--- Directions for this task ---
Give the listing below again exactly, but without any of its pictures.

[Opening Data excerpt section]

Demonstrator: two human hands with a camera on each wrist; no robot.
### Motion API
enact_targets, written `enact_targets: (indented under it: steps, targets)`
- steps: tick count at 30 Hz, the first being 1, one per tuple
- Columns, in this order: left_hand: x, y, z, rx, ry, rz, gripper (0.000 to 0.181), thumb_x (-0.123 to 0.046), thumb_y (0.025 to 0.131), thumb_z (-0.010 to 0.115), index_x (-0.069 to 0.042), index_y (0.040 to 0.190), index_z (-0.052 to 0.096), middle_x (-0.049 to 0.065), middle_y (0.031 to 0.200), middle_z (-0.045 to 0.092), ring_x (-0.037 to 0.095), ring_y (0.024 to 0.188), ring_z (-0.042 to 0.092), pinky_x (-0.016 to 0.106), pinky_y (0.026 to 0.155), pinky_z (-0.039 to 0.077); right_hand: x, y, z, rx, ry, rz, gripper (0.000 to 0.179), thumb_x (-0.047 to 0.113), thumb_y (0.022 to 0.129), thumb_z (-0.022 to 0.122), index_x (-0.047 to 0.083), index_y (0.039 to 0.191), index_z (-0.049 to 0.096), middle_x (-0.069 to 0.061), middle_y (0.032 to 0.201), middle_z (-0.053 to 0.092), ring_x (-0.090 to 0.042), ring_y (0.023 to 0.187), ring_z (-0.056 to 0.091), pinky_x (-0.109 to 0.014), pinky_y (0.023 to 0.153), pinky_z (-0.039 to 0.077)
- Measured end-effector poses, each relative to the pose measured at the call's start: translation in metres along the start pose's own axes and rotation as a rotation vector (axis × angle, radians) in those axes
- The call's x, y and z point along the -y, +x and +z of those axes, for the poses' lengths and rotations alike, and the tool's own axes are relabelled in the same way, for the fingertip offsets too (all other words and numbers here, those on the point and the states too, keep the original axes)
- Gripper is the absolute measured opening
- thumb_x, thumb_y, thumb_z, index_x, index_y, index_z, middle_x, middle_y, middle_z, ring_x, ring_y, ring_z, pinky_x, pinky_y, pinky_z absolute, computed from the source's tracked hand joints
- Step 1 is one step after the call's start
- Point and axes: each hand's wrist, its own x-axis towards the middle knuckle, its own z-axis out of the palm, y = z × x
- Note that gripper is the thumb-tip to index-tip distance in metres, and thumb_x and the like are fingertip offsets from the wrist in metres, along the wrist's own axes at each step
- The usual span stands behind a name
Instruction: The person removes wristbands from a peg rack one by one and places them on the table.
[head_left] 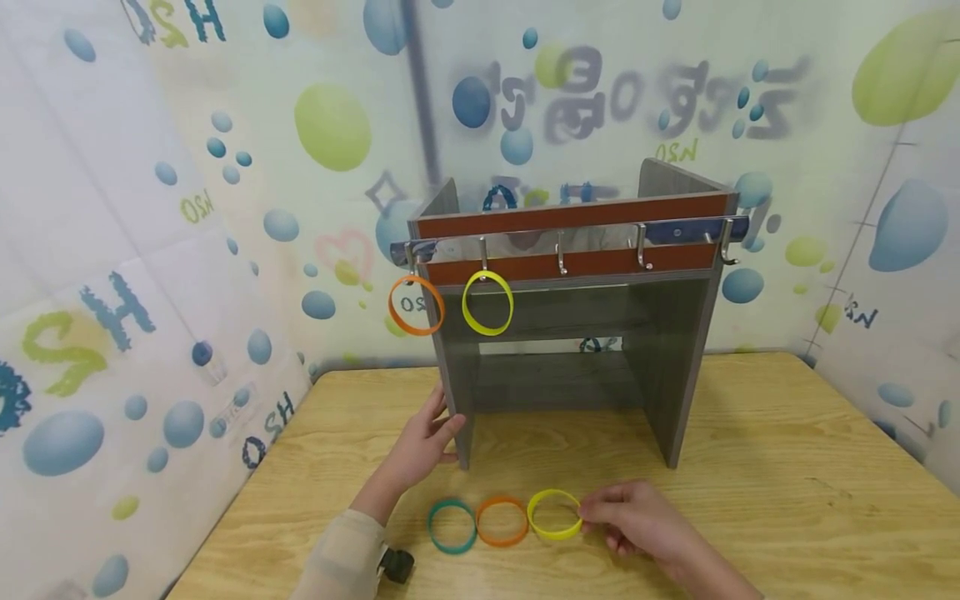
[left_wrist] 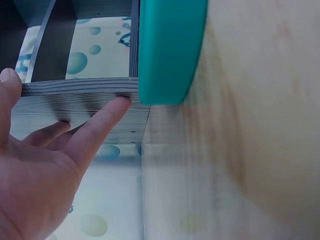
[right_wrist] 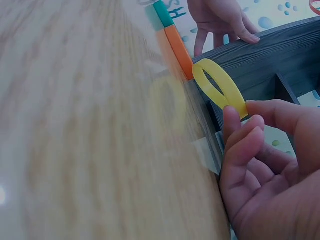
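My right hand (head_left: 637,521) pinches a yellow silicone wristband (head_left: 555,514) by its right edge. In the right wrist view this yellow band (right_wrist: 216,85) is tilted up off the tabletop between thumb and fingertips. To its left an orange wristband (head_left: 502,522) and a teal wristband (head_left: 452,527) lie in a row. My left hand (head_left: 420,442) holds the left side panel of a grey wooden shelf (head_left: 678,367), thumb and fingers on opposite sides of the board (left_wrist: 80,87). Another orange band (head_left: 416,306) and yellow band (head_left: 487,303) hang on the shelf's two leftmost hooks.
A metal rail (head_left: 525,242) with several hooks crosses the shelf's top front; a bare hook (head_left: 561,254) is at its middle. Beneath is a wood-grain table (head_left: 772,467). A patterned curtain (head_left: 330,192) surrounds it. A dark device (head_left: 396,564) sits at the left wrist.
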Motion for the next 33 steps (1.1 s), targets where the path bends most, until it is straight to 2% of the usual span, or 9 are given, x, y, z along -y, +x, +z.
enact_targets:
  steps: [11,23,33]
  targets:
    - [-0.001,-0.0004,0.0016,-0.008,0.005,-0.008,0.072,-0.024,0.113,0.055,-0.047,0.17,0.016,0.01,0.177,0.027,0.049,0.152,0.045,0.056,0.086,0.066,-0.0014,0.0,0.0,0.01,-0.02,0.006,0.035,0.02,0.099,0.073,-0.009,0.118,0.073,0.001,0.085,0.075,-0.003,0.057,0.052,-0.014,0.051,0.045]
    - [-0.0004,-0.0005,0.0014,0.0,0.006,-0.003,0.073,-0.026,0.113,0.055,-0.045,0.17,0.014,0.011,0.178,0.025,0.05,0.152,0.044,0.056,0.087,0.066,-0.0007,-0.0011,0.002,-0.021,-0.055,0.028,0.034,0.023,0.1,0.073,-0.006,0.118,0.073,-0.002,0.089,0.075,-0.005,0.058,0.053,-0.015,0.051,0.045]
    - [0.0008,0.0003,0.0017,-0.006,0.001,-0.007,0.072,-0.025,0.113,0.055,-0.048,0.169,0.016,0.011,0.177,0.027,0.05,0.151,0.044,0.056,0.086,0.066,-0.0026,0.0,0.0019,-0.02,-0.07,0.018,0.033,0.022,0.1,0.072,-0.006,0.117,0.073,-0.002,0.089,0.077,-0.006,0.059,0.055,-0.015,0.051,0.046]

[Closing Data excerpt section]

--- Result for this task ---
Demonstrator: two human hands with a camera on each wrist; no robot.
### Motion API
enact_targets, written `enact_targets: (indented under it: steps, targets)`
- steps: tick count at 30 Hz, the first being 1, one per tuple
- Columns, in this order: left_hand: x, y, z, rx, ry, rz, gripper (0.000 to 0.181), thumb_x (-0.123 to 0.046), thumb_y (0.025 to 0.131), thumb_z (-0.010 to 0.115), index_x (-0.069 to 0.042), index_y (0.040 to 0.190), index_z (-0.052 to 0.096), middle_x (-0.049 to 0.065), middle_y (0.031 to 0.200), middle_z (-0.045 to 0.092), ring_x (-0.037 to 0.095), ring_y (0.024 to 0.188), ring_z (-0.042 to 0.092), pinky_x (-0.016 to 0.106), pinky_y (0.026 to 0.155), pinky_z (-0.039 to 0.077); right_hand: x, y, z, rx, ry, rz, gripper (0.000 to 0.179), thumb_x (-0.047 to 0.113), thumb_y (0.022 to 0.129), thumb_z (-0.022 to 0.122), index_x (-0.047 to 0.083), index_y (0.039 to 0.191), index_z (-0.049 to 0.096), middle_x (-0.069 to 0.061), middle_y (0.032 to 0.201), middle_z (-0.053 to 0.092), ring_x (-0.090 to 0.042), ring_y (0.023 to 0.187), ring_z (-0.056 to 0.091), pinky_x (-0.109 to 0.014), pinky_y (0.023 to 0.153), pinky_z (-0.039 to 0.077)
- Measured end-effector poses, each relative to the pose measured at the call's start: translation in metres along the start pose's own axes and rotation as a rotation vector (axis × angle, radians) in those axes
- The call's x, y and z point along the -y, +x and +z of those axes, for the poses' lengths and rotations alike, and the tool's own axes are relabelled in the same way, for the fingertip offsets too (all other words and numbers here, those on the point and the states too, keep the original axes)
- Gripper is the absolute measured opening
- thumb_x, thumb_y, thumb_z, index_x, index_y, index_z, middle_x, middle_y, middle_z, ring_x, ring_y, ring_z, pinky_x, pinky_y, pinky_z absolute, computed from the source's tracked hand joints
- Step 1 is one step after the call's start
- Point and axes: each hand's wrist, its own x-axis towards the middle knuckle, its own z-axis out of the palm, y = z × x
- Note that gripper is the thumb-tip to index-tip distance in metres, and thumb_x and the like are fingertip offsets from the wrist in metres, along the wrist's own axes at each step
- The usual span stands behind a name
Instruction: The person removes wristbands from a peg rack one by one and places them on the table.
[head_left] 
[left_wrist] 
[right_wrist] 
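My right hand (head_left: 637,521) pinches a yellow silicone wristband (head_left: 555,514) by its right edge. In the right wrist view this yellow band (right_wrist: 216,85) is tilted up off the tabletop between thumb and fingertips. To its left an orange wristband (head_left: 502,522) and a teal wristband (head_left: 452,527) lie in a row. My left hand (head_left: 420,442) holds the left side panel of a grey wooden shelf (head_left: 678,367), thumb and fingers on opposite sides of the board (left_wrist: 80,87). Another orange band (head_left: 416,306) and yellow band (head_left: 487,303) hang on the shelf's two leftmost hooks.
A metal rail (head_left: 525,242) with several hooks crosses the shelf's top front; a bare hook (head_left: 561,254) is at its middle. Beneath is a wood-grain table (head_left: 772,467). A patterned curtain (head_left: 330,192) surrounds it. A dark device (head_left: 396,564) sits at the left wrist.
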Motion for the next 33 steps (1.1 s), targets where the path bends most, until it is straight to 2% of the usual span, or 9 are given, x, y, z along -y, +x, +z.
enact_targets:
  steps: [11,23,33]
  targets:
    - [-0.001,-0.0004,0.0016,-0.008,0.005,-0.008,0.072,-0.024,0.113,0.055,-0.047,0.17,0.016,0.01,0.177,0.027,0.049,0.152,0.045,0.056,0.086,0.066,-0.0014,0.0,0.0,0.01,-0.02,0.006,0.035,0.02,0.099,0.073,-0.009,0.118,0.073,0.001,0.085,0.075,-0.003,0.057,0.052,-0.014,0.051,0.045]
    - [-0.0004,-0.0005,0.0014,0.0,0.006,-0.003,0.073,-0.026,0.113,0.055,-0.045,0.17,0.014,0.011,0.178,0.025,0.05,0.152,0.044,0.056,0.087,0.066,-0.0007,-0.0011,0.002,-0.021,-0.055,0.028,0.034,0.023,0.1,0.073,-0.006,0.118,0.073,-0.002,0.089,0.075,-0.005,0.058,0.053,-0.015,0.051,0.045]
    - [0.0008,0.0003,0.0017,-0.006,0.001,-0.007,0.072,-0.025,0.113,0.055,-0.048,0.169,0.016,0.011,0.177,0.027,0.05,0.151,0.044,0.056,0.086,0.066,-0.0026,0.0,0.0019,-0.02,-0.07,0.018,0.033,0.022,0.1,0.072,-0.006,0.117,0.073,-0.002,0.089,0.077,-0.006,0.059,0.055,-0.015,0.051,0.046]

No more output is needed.